Song by Joe Valino
- B-side: "Caravan"
- Released: September 1956
- Length: 2:40
- Label: Vik
- Songwriter: Dennise Norwood

= The Garden of Eden (song) =

1956 song

"The Garden of Eden" is a song written and composed by Dennise Haas Norwood, and first recorded by Joe Valino, which reached Number 12 on the Billboard chart in December 1956. The song was also recorded by other artists, including Frankie Vaughan whose version gave him his first number one in the UK in 1957.

==Recording==
Valino recorded the song at his second session for Vik Records, a subsidiary of RCA, backed by George Siravo and His Orchestra. "I knew it would be a hit, even as I was recording it," he told Wayne Jancik in The Billboard Book of One-Hit Wonders.

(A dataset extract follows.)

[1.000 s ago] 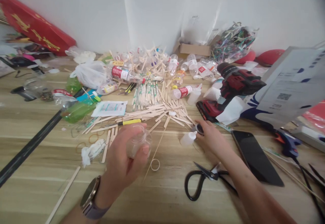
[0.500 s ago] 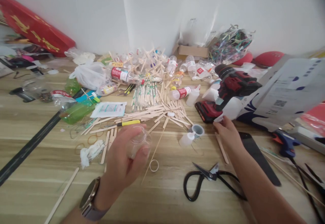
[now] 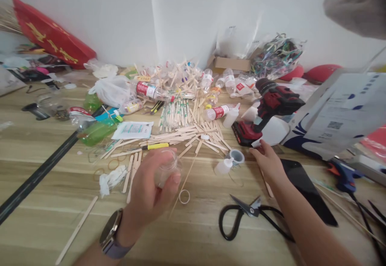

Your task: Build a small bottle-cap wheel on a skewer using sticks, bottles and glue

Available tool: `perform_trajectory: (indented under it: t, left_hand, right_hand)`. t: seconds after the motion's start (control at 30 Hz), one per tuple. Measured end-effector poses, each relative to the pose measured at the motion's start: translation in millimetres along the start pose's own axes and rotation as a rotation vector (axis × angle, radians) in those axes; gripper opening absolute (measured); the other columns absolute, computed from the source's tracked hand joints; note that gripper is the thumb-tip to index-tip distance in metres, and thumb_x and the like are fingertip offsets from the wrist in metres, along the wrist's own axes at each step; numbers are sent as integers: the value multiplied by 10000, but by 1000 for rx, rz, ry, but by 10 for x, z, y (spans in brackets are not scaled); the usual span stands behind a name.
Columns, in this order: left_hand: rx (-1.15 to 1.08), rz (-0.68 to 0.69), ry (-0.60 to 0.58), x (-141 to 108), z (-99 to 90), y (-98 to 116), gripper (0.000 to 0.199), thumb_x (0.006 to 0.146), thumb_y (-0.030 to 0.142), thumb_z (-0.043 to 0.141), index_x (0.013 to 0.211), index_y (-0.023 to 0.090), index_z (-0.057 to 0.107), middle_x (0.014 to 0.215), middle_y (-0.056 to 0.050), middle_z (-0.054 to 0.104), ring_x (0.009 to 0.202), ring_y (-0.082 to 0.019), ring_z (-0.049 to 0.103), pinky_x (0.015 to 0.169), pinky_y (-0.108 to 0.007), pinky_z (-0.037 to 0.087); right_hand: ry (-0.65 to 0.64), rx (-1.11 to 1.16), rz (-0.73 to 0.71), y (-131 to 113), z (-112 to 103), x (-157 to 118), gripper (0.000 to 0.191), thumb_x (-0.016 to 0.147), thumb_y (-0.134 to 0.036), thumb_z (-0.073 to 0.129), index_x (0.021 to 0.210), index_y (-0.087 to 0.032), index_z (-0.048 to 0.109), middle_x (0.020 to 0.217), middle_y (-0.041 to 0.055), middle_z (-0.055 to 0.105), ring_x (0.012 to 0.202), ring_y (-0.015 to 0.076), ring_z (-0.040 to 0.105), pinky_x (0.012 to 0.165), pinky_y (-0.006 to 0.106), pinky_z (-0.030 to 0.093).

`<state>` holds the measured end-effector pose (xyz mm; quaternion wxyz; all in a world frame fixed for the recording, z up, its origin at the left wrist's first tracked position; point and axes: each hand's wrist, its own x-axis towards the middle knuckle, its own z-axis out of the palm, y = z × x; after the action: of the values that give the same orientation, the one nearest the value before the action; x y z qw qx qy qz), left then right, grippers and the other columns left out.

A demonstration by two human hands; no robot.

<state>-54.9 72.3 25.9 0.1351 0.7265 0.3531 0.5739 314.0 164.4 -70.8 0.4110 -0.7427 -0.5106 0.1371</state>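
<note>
My left hand is wrapped round a clear plastic bottle, its round neck facing up between thumb and fingers. By the base of the red-and-black cordless drill, my right hand has its fingertips together on a small white piece, too blurred to name. Below that forearm lie black-handled scissors with parted blades. A white ring is on the table beside my left hand. Between the hands are a small white dropper bottle and a roll of tape.
Wooden craft sticks and plastic bottles pile up towards the wall. A yellow cutter lies behind my left hand. On the right are a dark phone-like slab, a glue gun and a printed white bag. A black bar crosses the left.
The view has shifted slightly, moving the scene rightward. My right hand has drawn a little left with the white piece. A blurred grey shape has come in at the top right.
</note>
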Motion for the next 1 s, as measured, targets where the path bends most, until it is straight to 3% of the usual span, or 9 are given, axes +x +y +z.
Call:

The song was released with "Caravan" as its flip side in September 1956.

==Charts==

| Chart (1956–1957) | Peak position |
|---|---|
| Australia (AMR) | 3 |
| UK Singles (Official Charts) | 23 |
| US Billboard The Top 100 | 12 |
| US Cash Box Top 50 | 15 |

==Other versions==

In the UK, many different versions of the song were released. The most popular of these was recorded by the singer Frankie Vaughan with Wally Stott and His Orchestra and Chorus. The song gave Vaughan his first number-one hit in the United Kingdom in January 1957. The song entered the UK Singles Chart on 11 January 1957, and reached number one two weeks later. It spent four weeks at the top and 13 weeks in the charts all together.

Gary Miller released his version in the UK around the same time, and it reached No. 14 on the chart. Dick James released a version in 1957, reaching No. 18 in the UK chart.